_Task directions_: Take the material below and reproduce, word for word, only the lines from the line with "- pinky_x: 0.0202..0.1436" through the line with "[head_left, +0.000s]".

_Available records_:
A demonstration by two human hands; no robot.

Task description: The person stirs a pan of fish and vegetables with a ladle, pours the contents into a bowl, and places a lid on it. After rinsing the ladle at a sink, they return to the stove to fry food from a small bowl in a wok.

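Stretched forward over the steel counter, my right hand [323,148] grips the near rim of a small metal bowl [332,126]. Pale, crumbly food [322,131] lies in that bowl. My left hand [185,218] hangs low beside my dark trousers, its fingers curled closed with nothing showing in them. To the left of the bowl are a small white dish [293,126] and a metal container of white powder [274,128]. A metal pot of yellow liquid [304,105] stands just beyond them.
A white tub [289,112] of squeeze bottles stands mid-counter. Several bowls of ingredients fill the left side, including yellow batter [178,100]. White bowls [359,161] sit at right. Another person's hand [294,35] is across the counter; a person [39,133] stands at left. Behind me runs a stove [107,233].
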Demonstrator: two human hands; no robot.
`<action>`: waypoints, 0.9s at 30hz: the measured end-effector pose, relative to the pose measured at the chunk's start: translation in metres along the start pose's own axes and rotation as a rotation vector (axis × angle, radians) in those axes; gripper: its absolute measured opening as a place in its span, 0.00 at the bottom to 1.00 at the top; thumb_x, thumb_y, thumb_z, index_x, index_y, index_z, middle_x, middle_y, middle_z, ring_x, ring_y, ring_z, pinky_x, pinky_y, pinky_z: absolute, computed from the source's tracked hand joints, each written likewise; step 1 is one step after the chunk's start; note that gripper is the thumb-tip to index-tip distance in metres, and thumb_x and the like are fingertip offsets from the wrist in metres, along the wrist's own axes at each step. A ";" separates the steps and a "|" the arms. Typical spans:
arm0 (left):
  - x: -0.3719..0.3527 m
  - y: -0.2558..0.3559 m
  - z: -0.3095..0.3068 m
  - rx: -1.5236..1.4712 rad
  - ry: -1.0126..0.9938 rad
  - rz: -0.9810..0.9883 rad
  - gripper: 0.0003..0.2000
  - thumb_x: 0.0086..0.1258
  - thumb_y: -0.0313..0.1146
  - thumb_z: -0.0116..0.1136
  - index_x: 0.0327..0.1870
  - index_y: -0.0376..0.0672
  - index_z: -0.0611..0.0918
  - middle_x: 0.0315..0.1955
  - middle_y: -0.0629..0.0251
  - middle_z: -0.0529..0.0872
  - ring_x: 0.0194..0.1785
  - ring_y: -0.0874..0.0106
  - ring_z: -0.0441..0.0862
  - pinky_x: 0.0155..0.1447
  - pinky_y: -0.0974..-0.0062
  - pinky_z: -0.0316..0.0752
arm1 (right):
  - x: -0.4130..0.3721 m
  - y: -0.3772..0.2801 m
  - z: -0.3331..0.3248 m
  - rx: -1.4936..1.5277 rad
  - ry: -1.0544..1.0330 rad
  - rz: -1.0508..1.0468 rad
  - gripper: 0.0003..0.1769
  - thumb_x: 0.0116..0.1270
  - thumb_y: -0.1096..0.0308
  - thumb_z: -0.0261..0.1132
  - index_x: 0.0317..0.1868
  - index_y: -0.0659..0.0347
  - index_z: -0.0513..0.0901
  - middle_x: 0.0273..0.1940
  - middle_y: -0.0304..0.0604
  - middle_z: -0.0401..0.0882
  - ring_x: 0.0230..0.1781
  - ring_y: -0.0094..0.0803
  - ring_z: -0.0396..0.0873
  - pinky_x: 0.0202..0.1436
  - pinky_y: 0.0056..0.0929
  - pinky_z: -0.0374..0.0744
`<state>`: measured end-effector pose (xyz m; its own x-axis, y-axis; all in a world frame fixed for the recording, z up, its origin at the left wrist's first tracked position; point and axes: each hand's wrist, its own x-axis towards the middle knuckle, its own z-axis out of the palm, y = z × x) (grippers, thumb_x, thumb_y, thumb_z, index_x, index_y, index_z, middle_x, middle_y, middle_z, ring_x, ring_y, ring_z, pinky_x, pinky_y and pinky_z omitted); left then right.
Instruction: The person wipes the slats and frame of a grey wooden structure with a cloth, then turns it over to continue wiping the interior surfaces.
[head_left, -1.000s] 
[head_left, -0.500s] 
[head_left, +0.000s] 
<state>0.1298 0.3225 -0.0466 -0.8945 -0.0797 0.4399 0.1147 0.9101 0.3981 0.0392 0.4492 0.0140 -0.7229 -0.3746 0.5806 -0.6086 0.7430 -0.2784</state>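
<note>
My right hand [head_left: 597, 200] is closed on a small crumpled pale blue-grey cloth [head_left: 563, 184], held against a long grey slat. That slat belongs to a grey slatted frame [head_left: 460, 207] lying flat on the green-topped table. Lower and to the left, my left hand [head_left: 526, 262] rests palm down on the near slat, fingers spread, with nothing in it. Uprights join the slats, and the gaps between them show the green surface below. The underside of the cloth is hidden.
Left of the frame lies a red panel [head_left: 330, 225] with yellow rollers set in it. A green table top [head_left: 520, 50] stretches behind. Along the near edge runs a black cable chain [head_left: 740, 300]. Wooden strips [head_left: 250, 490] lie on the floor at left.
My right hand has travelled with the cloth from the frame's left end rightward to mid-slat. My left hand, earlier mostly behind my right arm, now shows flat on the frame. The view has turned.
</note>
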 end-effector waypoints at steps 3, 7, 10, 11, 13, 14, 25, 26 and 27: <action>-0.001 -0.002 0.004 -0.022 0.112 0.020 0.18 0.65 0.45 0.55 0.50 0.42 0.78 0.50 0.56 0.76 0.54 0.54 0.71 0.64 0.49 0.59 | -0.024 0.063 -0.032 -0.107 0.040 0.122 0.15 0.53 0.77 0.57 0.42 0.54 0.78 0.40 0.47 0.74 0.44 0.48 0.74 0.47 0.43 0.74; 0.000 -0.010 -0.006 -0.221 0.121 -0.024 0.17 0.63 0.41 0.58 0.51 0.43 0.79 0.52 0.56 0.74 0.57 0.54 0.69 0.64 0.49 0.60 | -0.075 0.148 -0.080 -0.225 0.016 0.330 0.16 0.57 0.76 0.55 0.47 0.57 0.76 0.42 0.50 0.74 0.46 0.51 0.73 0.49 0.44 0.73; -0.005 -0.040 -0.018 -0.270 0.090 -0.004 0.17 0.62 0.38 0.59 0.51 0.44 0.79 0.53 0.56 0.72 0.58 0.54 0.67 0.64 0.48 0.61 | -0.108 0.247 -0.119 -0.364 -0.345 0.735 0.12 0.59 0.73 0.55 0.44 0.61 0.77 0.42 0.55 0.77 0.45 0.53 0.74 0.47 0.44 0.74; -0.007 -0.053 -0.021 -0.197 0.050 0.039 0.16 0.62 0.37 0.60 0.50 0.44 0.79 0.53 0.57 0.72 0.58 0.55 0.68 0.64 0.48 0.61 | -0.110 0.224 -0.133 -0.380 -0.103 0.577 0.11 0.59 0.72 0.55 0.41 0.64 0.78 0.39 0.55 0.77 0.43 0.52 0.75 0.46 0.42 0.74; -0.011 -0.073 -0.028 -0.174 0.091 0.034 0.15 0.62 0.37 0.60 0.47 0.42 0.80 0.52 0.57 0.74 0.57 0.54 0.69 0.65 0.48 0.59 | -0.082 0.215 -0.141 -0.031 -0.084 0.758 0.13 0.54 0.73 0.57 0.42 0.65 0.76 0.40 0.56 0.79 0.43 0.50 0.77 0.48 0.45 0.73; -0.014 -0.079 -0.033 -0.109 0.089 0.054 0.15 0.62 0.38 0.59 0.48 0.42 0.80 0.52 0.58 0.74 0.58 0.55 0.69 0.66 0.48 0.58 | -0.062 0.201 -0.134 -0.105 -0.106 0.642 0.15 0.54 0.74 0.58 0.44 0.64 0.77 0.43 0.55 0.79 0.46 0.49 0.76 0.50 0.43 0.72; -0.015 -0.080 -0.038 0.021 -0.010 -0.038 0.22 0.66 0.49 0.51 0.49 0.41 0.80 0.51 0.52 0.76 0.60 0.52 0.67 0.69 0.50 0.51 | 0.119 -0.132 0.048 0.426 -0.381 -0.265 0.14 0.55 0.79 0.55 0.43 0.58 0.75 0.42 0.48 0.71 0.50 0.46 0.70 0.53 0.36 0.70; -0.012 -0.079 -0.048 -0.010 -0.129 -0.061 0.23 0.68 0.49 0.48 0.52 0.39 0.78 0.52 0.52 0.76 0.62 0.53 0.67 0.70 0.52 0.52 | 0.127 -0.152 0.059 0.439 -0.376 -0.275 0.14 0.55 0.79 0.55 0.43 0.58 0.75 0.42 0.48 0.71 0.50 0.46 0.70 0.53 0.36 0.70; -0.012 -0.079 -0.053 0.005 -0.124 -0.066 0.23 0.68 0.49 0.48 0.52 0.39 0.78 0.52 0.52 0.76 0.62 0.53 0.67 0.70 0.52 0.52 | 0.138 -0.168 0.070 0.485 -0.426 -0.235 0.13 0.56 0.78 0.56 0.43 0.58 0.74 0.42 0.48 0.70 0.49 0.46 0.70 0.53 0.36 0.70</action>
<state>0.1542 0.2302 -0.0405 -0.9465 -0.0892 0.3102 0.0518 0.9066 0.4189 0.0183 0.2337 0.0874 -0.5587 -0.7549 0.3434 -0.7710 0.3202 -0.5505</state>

_Expected output_:
  - pinky_x: 0.0202..0.1436
  - pinky_y: 0.0056..0.0929
  - pinky_z: -0.0374..0.0744
`<state>`: measured end-effector pose (xyz m; its own x-axis, y-axis; all in a world frame fixed for the recording, z up, its origin at the left wrist's first tracked position; point and axes: each hand's wrist, its own x-axis towards the middle knuckle, its own z-axis out of the palm, y = z × x) (grippers, thumb_x, thumb_y, thumb_z, index_x, index_y, index_z, middle_x, middle_y, middle_z, ring_x, ring_y, ring_z, pinky_x, pinky_y and pinky_z omitted); left then right.
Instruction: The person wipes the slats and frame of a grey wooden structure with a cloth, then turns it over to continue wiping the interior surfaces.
[head_left, -1.000s] 
[head_left, -0.500s] 
[head_left, +0.000s] 

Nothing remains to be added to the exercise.